The ENTSO-E task uses a configuration class that can be customized programmatically. All configuration parameters have sensible defaults but can be overridden when needed.

Using Default Configuration

from spotforecast2 import Config

# Create default configuration instance
config = Config()

# Access configuration values
print(config.API_COUNTRY_CODE)  # 'DE'
print(config.predict_size)      # 24
print(config.train_size)        # Timedelta(days=1095)

DE
24
1095 days 00:00:00

Custom Configuration

from spotforecast2 import Config
import pandas as pd

# Create custom configuration
custom_config = Config(
    api_country_code='DE',
    predict_size=48,
    refit_size=14,
    train_size=pd.Timedelta(days=365),
    random_state=42
)

# Use in your code
print(custom_config.API_COUNTRY_CODE)  # 'DE'
print(custom_config.predict_size)      # 48

Available Configuration Parameters

Parameter	Type	Default	Description
`api_country_code`	str	“DE”	ISO country code for ENTSO-E API
`predict_size`	int	24	Number of hours to predict ahead
`refit_size`	int	7	Number of days between model refits
`train_size`	Timedelta	3 years	Training data window
`end_train_default`	str	“2025-12-31 00:00+00:00”	Default training end date
`delta_val`	Timedelta	10 weeks	Validation window size
`random_state`	int	314159	Random seed for reproducibility
`n_hyperparameters_trials`	int	20	Hyperparameter tuning trials
`lags_consider`	List[int]	[1..23]	Lag values for features
`periods`	List[Period]	5 periods	Cyclical feature encodings

For more details, see the ConfigEntsoe API documentation.

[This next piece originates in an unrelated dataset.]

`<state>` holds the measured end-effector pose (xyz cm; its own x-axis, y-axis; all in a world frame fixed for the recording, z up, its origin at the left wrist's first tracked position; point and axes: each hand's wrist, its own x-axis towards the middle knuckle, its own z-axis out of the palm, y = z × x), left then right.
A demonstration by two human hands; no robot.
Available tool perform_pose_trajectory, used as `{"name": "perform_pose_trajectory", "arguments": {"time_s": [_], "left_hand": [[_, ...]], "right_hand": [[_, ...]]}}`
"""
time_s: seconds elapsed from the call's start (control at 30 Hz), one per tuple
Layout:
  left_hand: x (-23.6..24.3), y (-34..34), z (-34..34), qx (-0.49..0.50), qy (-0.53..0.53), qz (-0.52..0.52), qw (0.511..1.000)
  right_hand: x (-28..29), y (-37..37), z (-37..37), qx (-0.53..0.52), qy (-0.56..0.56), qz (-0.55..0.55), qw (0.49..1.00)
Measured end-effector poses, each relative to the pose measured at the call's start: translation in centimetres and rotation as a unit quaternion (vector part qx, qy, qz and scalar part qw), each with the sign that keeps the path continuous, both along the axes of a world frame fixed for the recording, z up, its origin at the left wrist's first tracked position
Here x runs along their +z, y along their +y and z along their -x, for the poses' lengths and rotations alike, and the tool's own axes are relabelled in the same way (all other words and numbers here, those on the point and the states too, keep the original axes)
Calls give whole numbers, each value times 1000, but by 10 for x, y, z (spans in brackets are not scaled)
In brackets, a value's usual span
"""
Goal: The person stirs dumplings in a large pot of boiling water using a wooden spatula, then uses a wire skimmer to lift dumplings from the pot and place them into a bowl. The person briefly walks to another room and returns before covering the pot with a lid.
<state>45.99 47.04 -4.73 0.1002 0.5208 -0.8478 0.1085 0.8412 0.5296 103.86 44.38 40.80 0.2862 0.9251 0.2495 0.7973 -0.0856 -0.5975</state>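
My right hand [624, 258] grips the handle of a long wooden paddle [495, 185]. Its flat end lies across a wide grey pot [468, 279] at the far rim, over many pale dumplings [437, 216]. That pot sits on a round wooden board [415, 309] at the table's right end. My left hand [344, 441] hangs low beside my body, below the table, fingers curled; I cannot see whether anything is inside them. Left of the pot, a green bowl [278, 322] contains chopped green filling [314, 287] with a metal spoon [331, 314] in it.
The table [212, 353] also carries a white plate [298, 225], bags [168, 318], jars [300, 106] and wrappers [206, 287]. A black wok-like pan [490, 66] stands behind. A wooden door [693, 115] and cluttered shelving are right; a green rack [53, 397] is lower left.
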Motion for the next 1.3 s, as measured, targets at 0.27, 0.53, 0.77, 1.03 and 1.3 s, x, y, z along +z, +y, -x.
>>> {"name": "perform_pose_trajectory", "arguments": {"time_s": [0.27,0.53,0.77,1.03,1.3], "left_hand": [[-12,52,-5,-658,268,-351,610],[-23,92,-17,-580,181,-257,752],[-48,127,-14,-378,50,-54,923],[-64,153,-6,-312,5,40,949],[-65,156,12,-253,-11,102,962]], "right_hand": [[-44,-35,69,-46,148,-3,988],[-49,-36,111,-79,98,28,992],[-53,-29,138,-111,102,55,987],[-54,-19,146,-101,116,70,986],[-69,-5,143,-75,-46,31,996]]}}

Time intervals for download, training, prediction, validation, and testing

Download interval is defined by the start/end timestamps passed to the download command.

Training, prediction, validation, and testing intervals are configured via the Config class. The CLI uses default configuration values which can be modified programmatically:

training end time: config.end_train_default (defaults to “2025-12-31 00:00+00:00”)
training window size: config.train_size (defaults to 3 years)
prediction window: config.predict_size * config.refit_size hours

Validation and testing are derived from the prediction window:

validation metrics use the first 24 hours of the prediction window
testing metrics use the full prediction window

Visualize Results

The prediction plot shows the following graphs:

Total system load (actual): The real-time electricity demand (consumption) within the bidding zone. This includes network losses but excludes consumption for pumped storage and generating auxiliaries.
Total system load (model prediction): The demand forecast generated by the spotforecast2 machine learning model (e.g., LightGBM or XGBoost) based on historical data and exogenous features.
Benchmark Forecast (e.g. ENTSOE): The reference forecast provided by the Transmission System Operators (TSOs) via the ENTSO-E Transparency Platform.
Actual (last week): The actual system load from exactly one week ago at the same time, which serves as a seasonal baseline comparison.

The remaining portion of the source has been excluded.